SAHM – A Year On

Feb 18 came and passed quietly. Well, maybe not quietly, there were fireworks at midnight. It was Chinese New Year Eve after all. But it also happened to be one year since I left my job and became a stay-at-home-mum(SAHM).

I thought a year on would be a good time to take stock of my decision. The year flew past. And I guess that says a lot about how I feel. I still think it was the right thing to do. So, no regrets leaving my job.

When fellow mums find out I left my job when my elder child was in Primary 2, I get a lot of knowing nods. “School is getting more difficult these days, wise to start preparing early for PSLE.” Or “It’s better to teach your child yourself, don’t just trust any tuition centre.”

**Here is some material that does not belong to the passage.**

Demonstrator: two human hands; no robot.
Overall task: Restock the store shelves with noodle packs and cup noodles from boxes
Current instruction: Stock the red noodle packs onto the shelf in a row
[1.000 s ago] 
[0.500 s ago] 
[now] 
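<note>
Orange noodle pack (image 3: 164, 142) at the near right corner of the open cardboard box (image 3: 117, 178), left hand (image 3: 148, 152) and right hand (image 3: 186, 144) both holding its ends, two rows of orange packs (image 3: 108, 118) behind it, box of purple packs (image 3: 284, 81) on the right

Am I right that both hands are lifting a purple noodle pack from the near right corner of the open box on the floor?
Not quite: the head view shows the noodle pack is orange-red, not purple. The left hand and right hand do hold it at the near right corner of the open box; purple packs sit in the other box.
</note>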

No doubt, ensuring that Jason keeps up with his homework is part of my “job scope”. After all, he’s a playful nine-year-old who would rather be playing soccer than doing school work. But over and above schoolwork, exams and tests, here are some things I really relish about being a SAHM:

1) Hearing about his day in school

My time with him after school starts from the moment he walks out of his school gate. He scans the crowd for me, his face lights up the moment he does, and he eagerly waves and crosses the zebra crossing, running towards me. I wanted to note this down in case he thinks it’s not cool to be so eager to see Mum as he grows older. (I see many older kids who don’t look too excited as they walk out of the school gate.)

I don’t cook lunch, because I now do my work in the mornings while he and Shannon are in school. So I usually pack food from the economical rice stall nearby or we have leftovers from the previous night’s dinner. Leftovers are rare, I’ve honed dinner down to not having any leftovers!

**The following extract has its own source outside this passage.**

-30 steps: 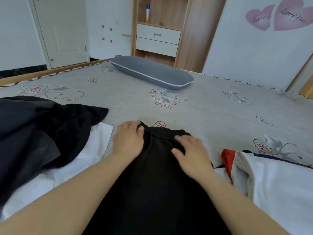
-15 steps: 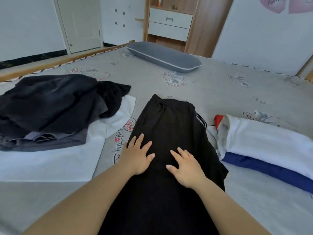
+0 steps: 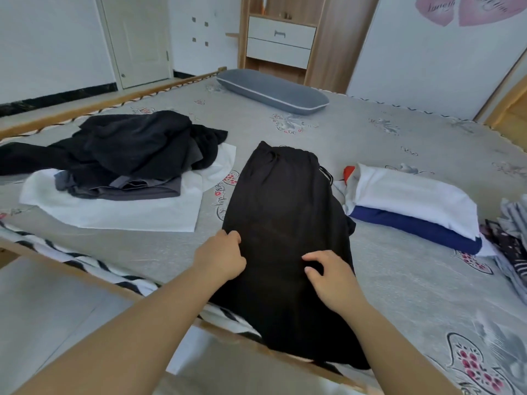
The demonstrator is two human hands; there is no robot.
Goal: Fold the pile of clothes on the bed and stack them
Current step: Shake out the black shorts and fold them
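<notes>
Black trousers (image 3: 285,201) lie lengthwise on the grey bed (image 3: 399,280), waistband at the far end and lower end hanging over the near bed edge. My left hand (image 3: 221,255) grips the trousers' left edge with curled fingers. My right hand (image 3: 328,276) sits on the middle of the fabric and pinches it with bent fingers. To the left lies an unfolded pile of black and grey clothes (image 3: 128,155) on a spread white garment (image 3: 114,212). On the right sits a folded stack (image 3: 410,206), white over blue.
A grey pillow (image 3: 271,91) lies at the far side of the bed. Striped and patterned clothes (image 3: 513,240) lie at the right edge. The wooden bed frame (image 3: 85,280) runs along the near left side. A wardrobe with drawers (image 3: 282,44) and a door (image 3: 139,38) stand behind.
Both hands slid from the waistband down the trousers toward me. Their fingers, flat half a second ago, are now curled into the fabric. The view pulled back.
</notes>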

Over lunch, he tells me about his day. The highlight is always recess. 5 minutes for food, 20 minutes for play. It’s usually playing ‘catching’ with his buddies from his Primary 2 class. They’ve managed to arrange it such that they each get 5-10 mins to eat, before meeting in front of stall no.2, and proceeding to the sheltered sports atrium to play catching with whoever’s ready first.

Then he tells me about his friends, his teachers, and about how he has this homework and that homework. Sometimes he tells me about lessons or assembly talks. I love that he goes on and on.

In return, and without any prompting, he has started asking me about my mornings. Shannon and I are usually still asleep when he leaves for school. So he asks: Did meimei cry in the morning?(She used to cry about going to school last year) What did you do after you sent meimei to school? (Marketing or freelance work or housework or exercise)

2) Being there to answer his inane questions

There are always questions and help needed, especially when he has Chinese homework. But being at home with him has meant he has an outlet if and when he has non-school related questions (and he always has questions). It could be about people, our weekend, weird science stuff which I’m unable to explain.

3) Getting his homework out of the way

We have a routine. He bathes immediately after lunch, and starts on his homework right after. No ifs, no buts. There was some resistance initially, but it’s become a habit now. During the first week of school when we were still finding our feet and getting used to the new school year, I let him watch some TV after lunch and it went downhill from there. He whined about having to do homework after that, procrastinated until dinner time. So now, it’s homework first, and anything else later.

The schedule in Pri 3 is unlike the last two years. There is more homework, there are occasional tests. There is also CCA – soccer, twice a week, for almost three hours each time. So getting homework out of the way after lunch, is my way of ensuring he has time to play after that. Being home with him means he can get help with his school work, if needed. Then he gets the rest of the afternoon to play his Legos or read. Strangely, he hasn’t asked for TV on weekdays anymore.

4) Bringing Shannon to the playground

I have been doing this since last year, bringing Shannon to buy groceries, or to the playground after I pick her from school in the afternoons. Such excursions have been fewer this year. She is finally settled in school, enjoys playing with her friends, being with her favourite teacher (who taught her in nursery), so much so that she asks for me to fetch her later so she has more play time with her friends! I’m relishing the extra me-time. We still do the playground routine occasionally, especially on days when her korkor has soccer which ends past 6pm.

5) Dinner with the family

Apart from Thursday evenings which I spend in NTU teaching a journalism practicum class, we have dinner together every evening. I sometimes feel guilty about Thursdays, especially when I see Shannon’s crestfallen face, but have decided it’s something I have to do for myself. And it’s just once a week. Hopefully, when they grow up, what they will remember are the evenings when we sat round the dinner table, when we talked about our day or when they bickered over the littlest things. Occasionally, they help with washing up or wiping the table. Sometimes, we make a smoothie as an after-dinner treat.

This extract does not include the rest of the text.